Example 2: Method Parameter
First, we will return the correlation matrix with kendall and then spearman.
house_df = pandas.read_csv('houses.csv')
# Correlation matrix - kendall
print(house_df.corr(method='kendall'),"\n")
# Correlation matrix - spearman
print(house_df.corr(method='spearman'),"\n")
Output
The correlation coefficients are different in both the matrices. The coefficients in the ‘spearman’ methods are greater than the coefficients in the ‘kendall’ method.
Example 3: Filtering Positive Correlation Coefficients
In this example, we will first filter the results that are positively correlated (greater than 0), then we will get the data that are strongly positively correlated (greater than 0.8).
house_df = pandas.read_csv('houses.csv')
# Positive Correlations from the Correlation matrix
corr_matrix= house_df.corr(numeric_only=True,).unstack()
print(corr_matrix[corr_matrix > 0],"\n")
# Strong Positive Correlations from the Correlation matrix
corr_matrix= house_df.corr(numeric_only=True,).unstack()
print(corr_matrix[corr_matrix > 0.8])
Output
Example 4: Filtering Negative Correlation Coefficients
Let’s filter the results that are negatively correlated (less than 0).

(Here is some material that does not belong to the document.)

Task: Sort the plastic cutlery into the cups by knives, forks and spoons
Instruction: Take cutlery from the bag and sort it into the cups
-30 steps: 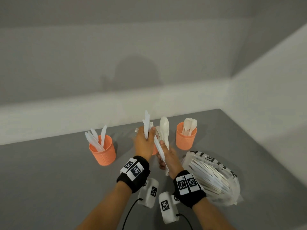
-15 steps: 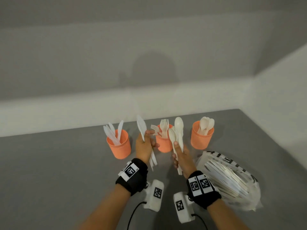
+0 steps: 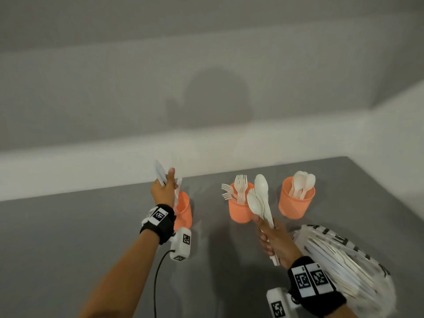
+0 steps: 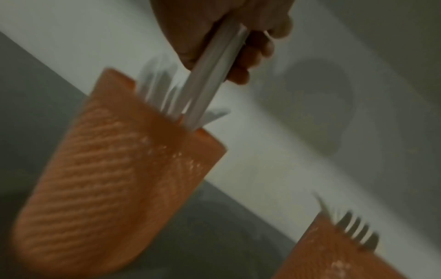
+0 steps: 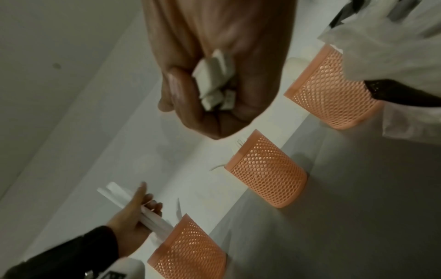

house_df = pandas.read_csv('houses.csv')
# Negative Correlations from the Correlation matrix
corr_matrix= house_df.corr(numeric_only=True,).unstack()
print(corr_matrix[corr_matrix < 0],"\n")
Output
Only beds are negatively correlated with lot_size.
Example 5: Visualizing the Correlation Matrix Using Heatmap
Utilize the Heatmap from the seaborn library and plot it using the pyplot from the matplotlib library.
- Pass the pandas.DataFrame.corr() function to the heatmap.
- Sett the annot parameter to True for displaying the coefficient value in each grid.
- The fmt parameter is used to format the coefficient values to 1 decimal points. We have to set it to display one decimal point.
- The cmap parameter is set to the color map named “crest.”
import seaborn
import matplotlib
house_df = pandas.read_csv('houses.csv')
seaborn.heatmap(house_df.corr(numeric_only=True),fmt=".1f",annot=True,cmap="crest")
matplotlib.pyplot.show()
Output
You can see the color scale that represents the correlation coefficients, and also on each grid, you will see the coefficient.
Example 6: Filtering Negative Correlation Coefficients
The NumPy module supports the corrcoef() function, which will return the correlation coefficient (Pearson product-moment) for two variables. It will only take two variables (DataFrame columns).
- Return Pearson product-moment correlation coefficient for ‘beds’ and ‘baths.’
- Return Pearson product-moment correlation coefficient for ‘beds’ and ‘size.’
import pandas
house_df = pandas.read_csv('houses.csv')
# Return Pearson product-moment correlation coefficient
print(numpy.corrcoef(house_df['beds'], house_df['baths']),"\n")
print(numpy.corrcoef(house_df['beds'], house_df['size']),"\n")
Output
The correlation coefficient for beds and baths is 0.83405766, and for beds and size is 0.79937773.
Conclusion
We saw how to compute the correlation matrix from the pandas DataFrame using the pandas.DataFrame.corr() function. All the parameters that are passed to this parameter are discussed in a separate example. It is possible to visualize the correlation between different variables using the Heatmap. We also discussed how to filter positive and negative correlation coefficients with examples.